WORK REQUIRED ->
When you copy the records that follow, please keep every word exactly as it is and leave out the pictures.

-------- SUPPLIED MATERIAL

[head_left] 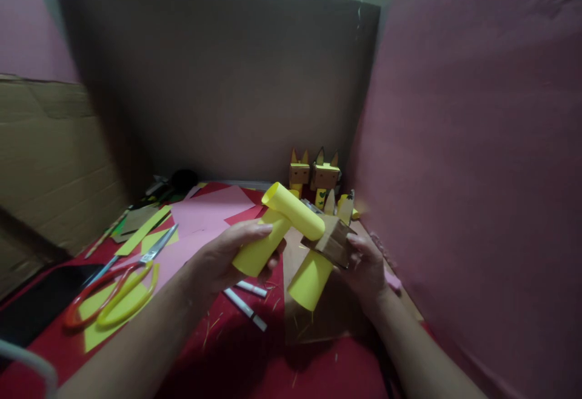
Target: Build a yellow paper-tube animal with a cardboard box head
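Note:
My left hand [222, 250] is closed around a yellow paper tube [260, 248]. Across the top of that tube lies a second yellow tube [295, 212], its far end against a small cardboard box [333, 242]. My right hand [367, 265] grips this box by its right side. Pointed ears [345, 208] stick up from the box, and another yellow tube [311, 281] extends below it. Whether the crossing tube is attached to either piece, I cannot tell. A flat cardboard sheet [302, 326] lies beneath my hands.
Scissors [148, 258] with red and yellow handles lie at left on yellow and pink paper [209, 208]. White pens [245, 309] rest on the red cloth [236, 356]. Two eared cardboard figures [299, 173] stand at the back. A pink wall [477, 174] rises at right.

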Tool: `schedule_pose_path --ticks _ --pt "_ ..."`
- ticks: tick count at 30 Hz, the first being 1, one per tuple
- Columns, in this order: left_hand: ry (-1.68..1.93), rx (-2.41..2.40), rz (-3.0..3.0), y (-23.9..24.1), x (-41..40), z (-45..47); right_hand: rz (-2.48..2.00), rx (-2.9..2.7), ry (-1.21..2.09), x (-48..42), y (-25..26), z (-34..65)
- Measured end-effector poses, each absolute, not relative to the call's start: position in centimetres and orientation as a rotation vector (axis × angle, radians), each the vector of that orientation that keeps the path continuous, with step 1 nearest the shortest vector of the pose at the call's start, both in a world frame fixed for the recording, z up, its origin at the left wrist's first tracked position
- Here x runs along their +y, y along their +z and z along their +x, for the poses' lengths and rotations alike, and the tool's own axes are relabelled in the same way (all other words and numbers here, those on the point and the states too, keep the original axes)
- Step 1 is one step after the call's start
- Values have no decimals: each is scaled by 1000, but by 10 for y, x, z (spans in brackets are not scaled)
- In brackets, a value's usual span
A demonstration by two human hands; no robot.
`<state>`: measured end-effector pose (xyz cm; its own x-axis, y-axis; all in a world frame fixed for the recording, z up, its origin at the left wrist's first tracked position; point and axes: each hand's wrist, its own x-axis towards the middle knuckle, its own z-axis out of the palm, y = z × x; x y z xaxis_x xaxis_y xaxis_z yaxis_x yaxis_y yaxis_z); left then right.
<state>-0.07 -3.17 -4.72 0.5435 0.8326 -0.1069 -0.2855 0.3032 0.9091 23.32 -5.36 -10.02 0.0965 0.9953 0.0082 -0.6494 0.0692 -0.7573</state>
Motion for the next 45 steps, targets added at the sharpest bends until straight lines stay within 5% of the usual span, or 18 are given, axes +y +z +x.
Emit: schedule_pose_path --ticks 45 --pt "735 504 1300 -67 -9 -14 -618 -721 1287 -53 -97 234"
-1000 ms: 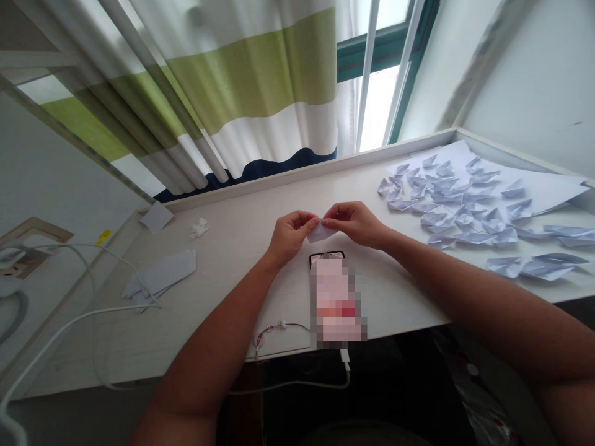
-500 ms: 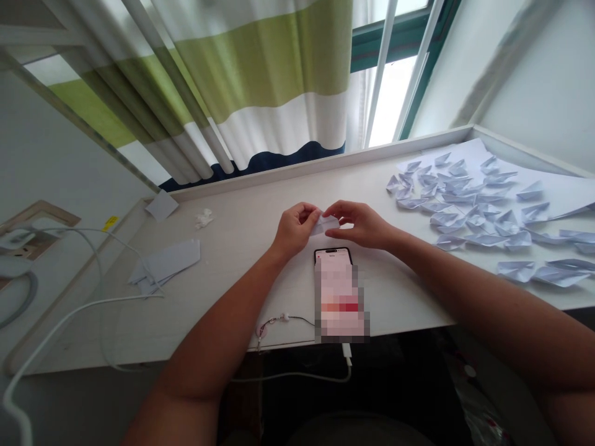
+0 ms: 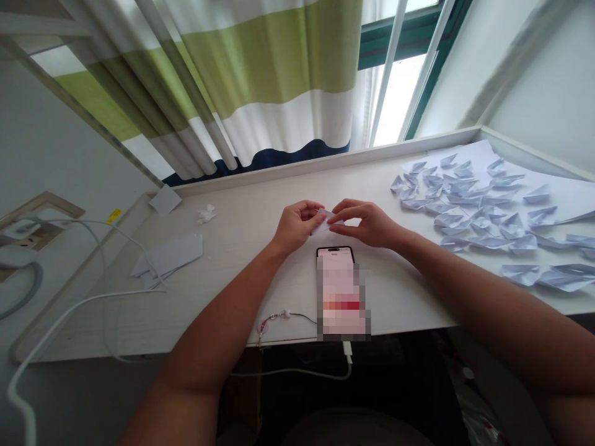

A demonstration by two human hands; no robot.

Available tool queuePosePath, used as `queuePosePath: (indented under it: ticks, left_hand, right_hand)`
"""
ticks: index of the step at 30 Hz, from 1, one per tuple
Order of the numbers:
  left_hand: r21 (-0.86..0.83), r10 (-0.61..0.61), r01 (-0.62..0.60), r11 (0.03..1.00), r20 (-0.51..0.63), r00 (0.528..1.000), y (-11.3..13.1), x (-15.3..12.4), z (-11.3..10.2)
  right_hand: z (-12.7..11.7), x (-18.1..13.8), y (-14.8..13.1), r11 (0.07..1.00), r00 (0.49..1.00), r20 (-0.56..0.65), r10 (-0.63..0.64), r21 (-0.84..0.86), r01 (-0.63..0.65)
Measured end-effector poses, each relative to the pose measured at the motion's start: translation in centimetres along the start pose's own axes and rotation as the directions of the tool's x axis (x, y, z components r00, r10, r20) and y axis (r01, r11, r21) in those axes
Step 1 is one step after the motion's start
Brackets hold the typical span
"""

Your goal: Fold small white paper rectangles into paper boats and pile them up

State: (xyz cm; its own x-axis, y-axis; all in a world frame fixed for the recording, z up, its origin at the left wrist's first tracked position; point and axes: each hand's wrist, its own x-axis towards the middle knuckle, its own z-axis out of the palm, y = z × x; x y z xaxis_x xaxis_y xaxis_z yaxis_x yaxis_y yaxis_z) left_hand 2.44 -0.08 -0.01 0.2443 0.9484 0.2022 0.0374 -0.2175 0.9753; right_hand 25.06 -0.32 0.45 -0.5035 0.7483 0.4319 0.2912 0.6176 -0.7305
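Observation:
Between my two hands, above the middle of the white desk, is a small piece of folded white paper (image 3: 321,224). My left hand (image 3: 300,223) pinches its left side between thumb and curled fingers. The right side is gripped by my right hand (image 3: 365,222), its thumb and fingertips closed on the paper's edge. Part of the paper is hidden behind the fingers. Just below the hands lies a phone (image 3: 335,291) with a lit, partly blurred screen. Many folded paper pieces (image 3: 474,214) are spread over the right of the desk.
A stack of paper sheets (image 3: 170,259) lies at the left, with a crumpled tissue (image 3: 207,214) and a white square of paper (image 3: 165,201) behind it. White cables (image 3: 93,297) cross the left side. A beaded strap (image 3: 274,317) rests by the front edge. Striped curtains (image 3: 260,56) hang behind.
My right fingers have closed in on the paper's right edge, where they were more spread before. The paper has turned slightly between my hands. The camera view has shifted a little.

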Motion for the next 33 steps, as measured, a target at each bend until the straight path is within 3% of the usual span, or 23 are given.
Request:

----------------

RESPONSE BELOW ->
[head_left] 
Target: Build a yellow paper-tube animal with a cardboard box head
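Note:
My left hand [222, 250] is closed around a yellow paper tube [260, 248]. Across the top of that tube lies a second yellow tube [295, 212], its far end against a small cardboard box [333, 242]. My right hand [367, 265] grips this box by its right side. Pointed ears [345, 208] stick up from the box, and another yellow tube [311, 281] extends below it. Whether the crossing tube is attached to either piece, I cannot tell. A flat cardboard sheet [302, 326] lies beneath my hands.
Scissors [148, 258] with red and yellow handles lie at left on yellow and pink paper [209, 208]. White pens [245, 309] rest on the red cloth [236, 356]. Two eared cardboard figures [299, 173] stand at the back. A pink wall [477, 174] rises at right.
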
Tool: `schedule_pose_path --ticks _ --pt "_ ..."`
- ticks: tick count at 30 Hz, the first being 1, one per tuple
- Columns, in this order: left_hand: ry (-1.68..1.93), rx (-2.41..2.40), rz (-3.0..3.0), y (-23.9..24.1), x (-41..40), z (-45..47); right_hand: rz (-2.48..2.00), rx (-2.9..2.7), ry (-1.21..2.09), x (-48..42), y (-25..26), z (-34..65)
- Measured end-effector poses, each absolute, not relative to the call's start: position in centimetres and orientation as a rotation vector (axis × angle, radians), each the vector of that orientation that keeps the path continuous, with step 1 nearest the shortest vector of the pose at the call's start, both in a world frame fixed for the recording, z up, its origin at the left wrist's first tracked position
- Here x runs along their +y, y along their +z and z along their +x, for the poses' lengths and rotations alike, and the tool's own axes are relabelled in the same way (all other words and numbers here, those on the point and the states too, keep the original axes)
- Step 1 is one step after the call's start
- Values have no decimals: each is scaled by 1000, but by 10 for y, x, z (spans in brackets are not scaled)
- In brackets, a value's usual span
A demonstration by two human hands; no robot.
`<state>`: measured end-effector pose (xyz cm; its own x-axis, y-axis; all in a world frame fixed for the recording, z up, its origin at the left wrist's first tracked position; point and axes: each hand's wrist, its own x-axis towards the middle knuckle, its own z-axis out of the palm, y = z × x; x y z xaxis_x xaxis_y xaxis_z yaxis_x yaxis_y yaxis_z); left then right.
<state>-0.07 -3.17 -4.72 0.5435 0.8326 -0.1069 -0.2855 0.3032 0.9091 23.32 -5.36 -10.02 0.0965 0.9953 0.0082 -0.6494 0.0692 -0.7573</state>
Motion for the next 45 steps, targets added at the sharpest bends until straight lines stay within 5% of the usual span, or 18 are given, axes +y +z +x.
Emit: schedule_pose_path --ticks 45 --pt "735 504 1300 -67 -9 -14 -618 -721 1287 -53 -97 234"
-1000 ms: 
-500 ms: 
+0 ms: 

A demonstration by two human hands; no robot.

Available tool queuePosePath, used as `queuePosePath: (indented under it: ticks, left_hand, right_hand)`
"""
ticks: index of the step at 30 Hz, from 1, one per tuple
Order of the numbers:
  left_hand: r21 (-0.86..0.83), r10 (-0.61..0.61), r01 (-0.62..0.60), r11 (0.03..1.00), r20 (-0.51..0.63), r00 (0.528..1.000), y (-11.3..13.1), x (-15.3..12.4), z (-11.3..10.2)
  right_hand: z (-12.7..11.7), x (-18.1..13.8), y (-14.8..13.1), r11 (0.07..1.00), r00 (0.49..1.00), r20 (-0.56..0.65), r10 (-0.63..0.64), r21 (-0.84..0.86), r01 (-0.63..0.65)
Measured end-effector poses, each relative to the pose measured at the motion's start: translation in centimetres along the start pose's own axes and rotation as the directions of the tool's x axis (x, y, z components r00, r10, r20) and y axis (r01, r11, r21) in those axes
Step 1 is one step after the motion's start
Brackets hold the typical span
"""

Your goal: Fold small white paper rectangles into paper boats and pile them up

State: (xyz cm; its own x-axis, y-axis; all in a world frame fixed for the recording, z up, its origin at the left wrist's first tracked position; point and axes: each hand's wrist, its own x-axis towards the middle knuckle, its own z-axis out of the palm, y = z × x; x y z xaxis_x xaxis_y xaxis_z yaxis_x yaxis_y yaxis_z) left_hand 2.44 -0.08 -0.01 0.2443 0.9484 0.2022 0.0374 -0.2175 0.9753; right_hand 25.06 -0.32 0.45 -0.5035 0.7483 0.4319 0.2912 0.6176 -0.7305
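Observation:
Between my two hands, above the middle of the white desk, is a small piece of folded white paper (image 3: 321,224). My left hand (image 3: 300,223) pinches its left side between thumb and curled fingers. The right side is gripped by my right hand (image 3: 365,222), its thumb and fingertips closed on the paper's edge. Part of the paper is hidden behind the fingers. Just below the hands lies a phone (image 3: 335,291) with a lit, partly blurred screen. Many folded paper pieces (image 3: 474,214) are spread over the right of the desk.
A stack of paper sheets (image 3: 170,259) lies at the left, with a crumpled tissue (image 3: 207,214) and a white square of paper (image 3: 165,201) behind it. White cables (image 3: 93,297) cross the left side. A beaded strap (image 3: 274,317) rests by the front edge. Striped curtains (image 3: 260,56) hang behind.
My right fingers have closed in on the paper's right edge, where they were more spread before. The paper has turned slightly between my hands. The camera view has shifted a little.
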
Motion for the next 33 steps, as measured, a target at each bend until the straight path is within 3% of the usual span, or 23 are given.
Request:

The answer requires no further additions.